Department of Life and Environmental Physics, "Horia Hulubei" National Insitute of Physics and Nuclear Engineering (IFIN-HH), 30 Reactorului Street, 077125 Magurele, Romania.
Department of Science and Engineering of Oxide Materials and Nanomaterials, "Politehnica" University of Bucharest (UPB), 1-7 Polizu Street, 011061 Bucharest, Romania.
Int J Mol Sci. 2020 Sep 30;21(19):7220. doi: 10.3390/ijms21197220.

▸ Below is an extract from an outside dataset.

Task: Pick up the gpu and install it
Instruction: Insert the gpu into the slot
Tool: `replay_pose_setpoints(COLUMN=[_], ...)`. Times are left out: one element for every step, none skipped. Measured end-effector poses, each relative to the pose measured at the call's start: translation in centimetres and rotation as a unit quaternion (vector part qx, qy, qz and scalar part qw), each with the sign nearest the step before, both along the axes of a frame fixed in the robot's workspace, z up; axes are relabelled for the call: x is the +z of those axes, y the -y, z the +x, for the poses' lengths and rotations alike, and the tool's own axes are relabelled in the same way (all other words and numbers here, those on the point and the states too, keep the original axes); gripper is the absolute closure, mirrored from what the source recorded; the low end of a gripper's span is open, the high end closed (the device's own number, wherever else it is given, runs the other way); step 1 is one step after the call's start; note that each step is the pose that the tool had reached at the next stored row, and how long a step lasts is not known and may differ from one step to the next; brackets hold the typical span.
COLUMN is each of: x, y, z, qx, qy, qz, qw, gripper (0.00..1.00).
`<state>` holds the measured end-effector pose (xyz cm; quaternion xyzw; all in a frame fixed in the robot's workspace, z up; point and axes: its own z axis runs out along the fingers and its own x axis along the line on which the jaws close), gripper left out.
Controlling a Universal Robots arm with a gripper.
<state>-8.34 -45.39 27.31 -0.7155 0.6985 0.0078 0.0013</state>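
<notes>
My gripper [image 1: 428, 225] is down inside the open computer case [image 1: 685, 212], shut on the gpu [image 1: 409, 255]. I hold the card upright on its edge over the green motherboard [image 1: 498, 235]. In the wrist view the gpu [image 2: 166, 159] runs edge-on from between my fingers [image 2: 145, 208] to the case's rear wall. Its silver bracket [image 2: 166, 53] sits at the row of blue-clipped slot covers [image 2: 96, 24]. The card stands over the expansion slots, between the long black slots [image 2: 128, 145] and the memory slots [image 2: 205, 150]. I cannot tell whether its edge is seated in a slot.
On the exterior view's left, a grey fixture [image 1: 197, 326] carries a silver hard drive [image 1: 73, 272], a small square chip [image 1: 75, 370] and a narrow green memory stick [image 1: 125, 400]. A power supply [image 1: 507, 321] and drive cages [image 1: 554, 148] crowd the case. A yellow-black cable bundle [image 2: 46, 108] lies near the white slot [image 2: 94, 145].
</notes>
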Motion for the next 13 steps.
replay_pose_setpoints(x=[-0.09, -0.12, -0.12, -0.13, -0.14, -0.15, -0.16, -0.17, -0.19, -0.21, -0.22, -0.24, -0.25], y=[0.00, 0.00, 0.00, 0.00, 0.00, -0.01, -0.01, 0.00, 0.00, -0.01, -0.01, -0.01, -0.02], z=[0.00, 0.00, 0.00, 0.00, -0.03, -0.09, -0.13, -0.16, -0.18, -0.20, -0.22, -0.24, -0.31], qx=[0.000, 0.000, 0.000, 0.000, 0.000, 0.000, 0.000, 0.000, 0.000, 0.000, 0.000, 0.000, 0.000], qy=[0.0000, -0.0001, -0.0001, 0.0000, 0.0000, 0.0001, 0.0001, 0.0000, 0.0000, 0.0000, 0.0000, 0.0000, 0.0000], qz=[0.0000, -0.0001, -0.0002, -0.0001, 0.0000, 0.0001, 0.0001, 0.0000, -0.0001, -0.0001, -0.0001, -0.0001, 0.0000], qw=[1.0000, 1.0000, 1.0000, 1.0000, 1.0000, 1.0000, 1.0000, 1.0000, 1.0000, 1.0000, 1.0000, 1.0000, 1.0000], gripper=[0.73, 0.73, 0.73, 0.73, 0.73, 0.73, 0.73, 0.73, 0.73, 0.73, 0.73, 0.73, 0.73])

This study aims to investigate whether ionizing radiation combined with doxorubicin-conjugated iron oxide nanoparticles (NP-DOX) improves the internalization and cytotoxic effects of the nano-carrier-mediated drug delivery in MG-63 human osteosarcoma cells. NP-DOX was designed and synthesized using the co-precipitation method. Highly stable and crystalline nanoparticles conjugated with DOX were internalized in MG-63 cells through macropinocytosis and located in the perinuclear area. Higher nanoparticles internalization in MG-63 cells previously exposed to 1 Gy X-rays was correlated with an early accumulation of cells in G/M, starting at 12 h after treatment. After 48 h, the application of the combined treatment led to higher cytotoxic effects compared to the individual treatment, with a reduction in the metabolic capacity and unrepaired DNA breaks, whilst a low percent of arrested cells, contributing to the commitment of mitotic catastrophe. NP-DOX showed hemocompatibility and no systemic cytotoxicity, nor histopathological alteration of the main organs.
本研究旨在探讨电离辐射联合阿霉素偶联氧化铁纳米颗粒(NP-DOX)是否能提高纳米载体介导的药物输送在 MG-63 人骨肉瘤细胞中的内化和细胞毒性作用。NP-DOX 通过共沉淀法设计和合成。高度稳定和结晶的 DOX 偶联纳米颗粒通过巨胞饮作用被内化到 MG-63 细胞中,并位于核周区。先前暴露于 1 Gy X 射线的 MG-63 细胞中更高的纳米颗粒内化与细胞在 G/M 期的早期积累相关,从处理后 12 小时开始。48 小时后,与单独治疗相比,联合治疗导致更高的细胞毒性作用,表现为代谢能力下降和未修复的 DNA 断裂,而阻滞细胞的比例较低,有助于有丝分裂灾难的发生。NP-DOX 显示出良好的血液相容性,没有全身细胞毒性,也没有主要器官的组织病理学改变。